This book began as a delightful exploration of finding our balance through time in nature. (See the post: Welcome to balance through the lens.) But in some grand karmic joke my life absolutely became a balancing act as I wrapped up the last few months of photography and editing. On one side of the cosmic balancing scales sat my happy desire to complete the project, my love of my daily photographic jaunts in nature, and a sweet anticipation of the satisfaction I would feel when it was finally done. Heaped on the other side of the scale like a pile of bricks was my old nemesis- an excruciating neuralgia (nerve pain) in my left cheek, left over from a not-so-fun adventure with shingles eight years prior.

It had been many years since the pain had flared up, but evidently the stress of- okay, I’ll admit it- somewhat obsessive photography, too little sleep, and my kids just starting middle and high school had pushed me over the edge. A month after the first twinge, I was also down with bronchitis, probably brought on by the constant worry of it all, my disappointment at (I thought) not being able to finish the book before year’s end, and the frustration of being denied my daily hike-n-shoot. My time in nature is the air I breathe. It gives me freshness, light, and joy.  It also gives me a few aches and pains. Let me explain…

(Click on any of my photographs to see an enlarged image)

 My husband is perpetually embarrassed when I’m doing nature photography. I once posted on Facebook that it was akin to engaging in contortionist yoga with a two pound camera in your hand! Well, that’s how you get fabulous pictures of bugs’ eyes and bunny faces. You bend over, twist around, lie in the dirt, wiggle through trees and bushes, and basically make and enthusiastic ass of yourself in public. My husband thinks I look like a dork. But people on the trails usually just smile and ask me what I’m taking a picture of. They think it’s cute and funny. He thinks it’s silly. But I don’t care. At times I can be a very shy person, but that just disappears when I’m chasing chickadees, gawking at fields of wildflowers, or whispering softly to deer, “It’s ok, I’m just here to take your picture! Want to pose for me?”  Well, the animals seem to think I’m pretty cool- they almost always hang around and pose for me. And the humans who think I’m a dork? Oh, well, I’m too happy to care, usually…

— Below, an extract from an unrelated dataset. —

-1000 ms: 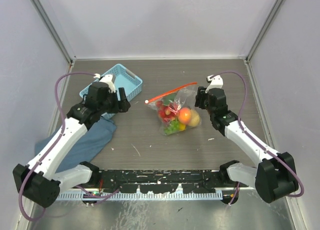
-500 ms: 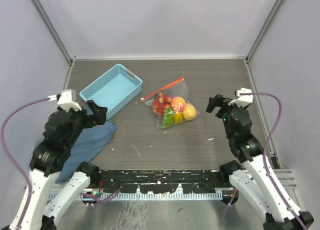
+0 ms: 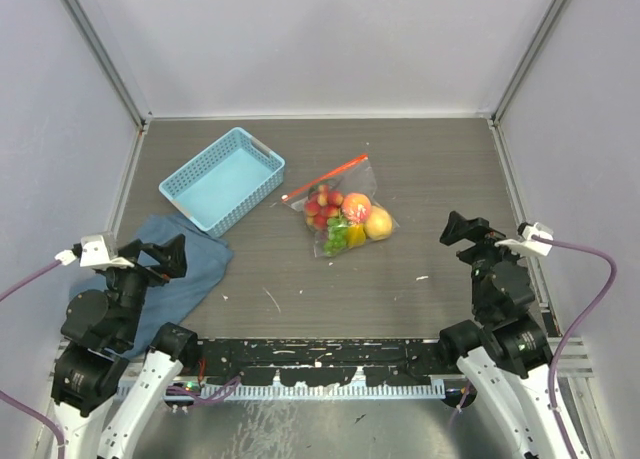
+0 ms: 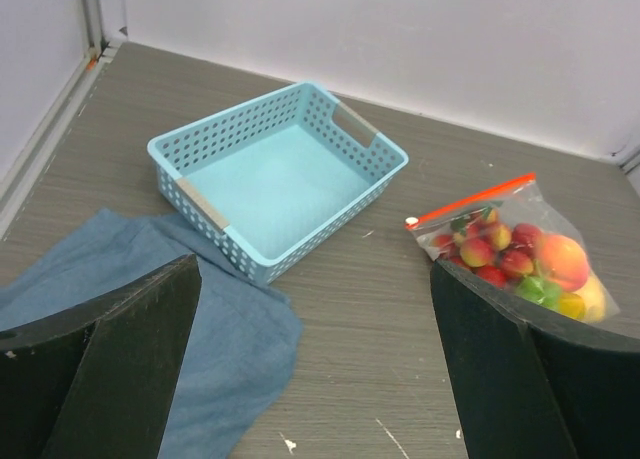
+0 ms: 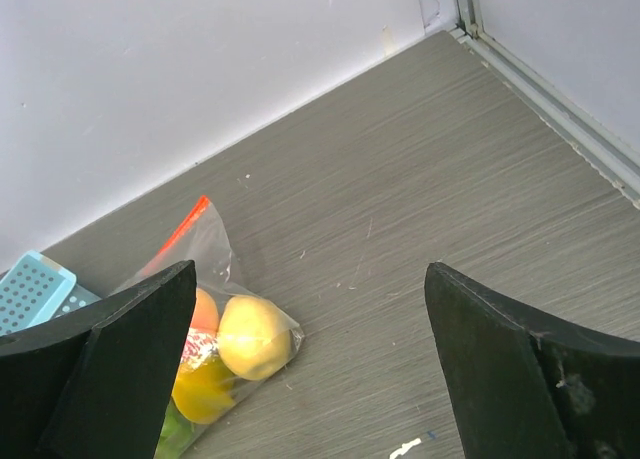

With the throbbing pain in my face spreading to my head, my neck, and my shoulder, and the bronchitis in my chest, I could no longer Gumby myself like a master Yogi to take pictures of tansy asters hiding under shady bushes. I couldn’t bend over to meet the bugs eye-to-eye. A good trot through the trees chasing scrub jays raised my blood pressure too much, and set the nerve to throbbing and my lungs whining. My days as some nature yoga diva were ground to a screeching halt. And wow was that depressing.

My sanity comes from my time in nature. It truly is meditation through the lens. It is balancing, restorative, relaxing and exhilarating all at once. Odd that writing a book about that threw me out of balance! But I think I needed to be reminded, viscerally, of what kinds of challenges we all really do face. Modern life is stressful, no doubt about it. And I’ve had my share of stress. Our family has had its share. I think that’s what drew me out on to the trails in the first place. Seeking my own balance as water seeks its own level. That’s why I wrote the book- and why I write this blog and post on Facebook- to bring others with me on the hiking path to the glorious land of equilibrium and sanity. This is a crazy world. And we need some un-crazy.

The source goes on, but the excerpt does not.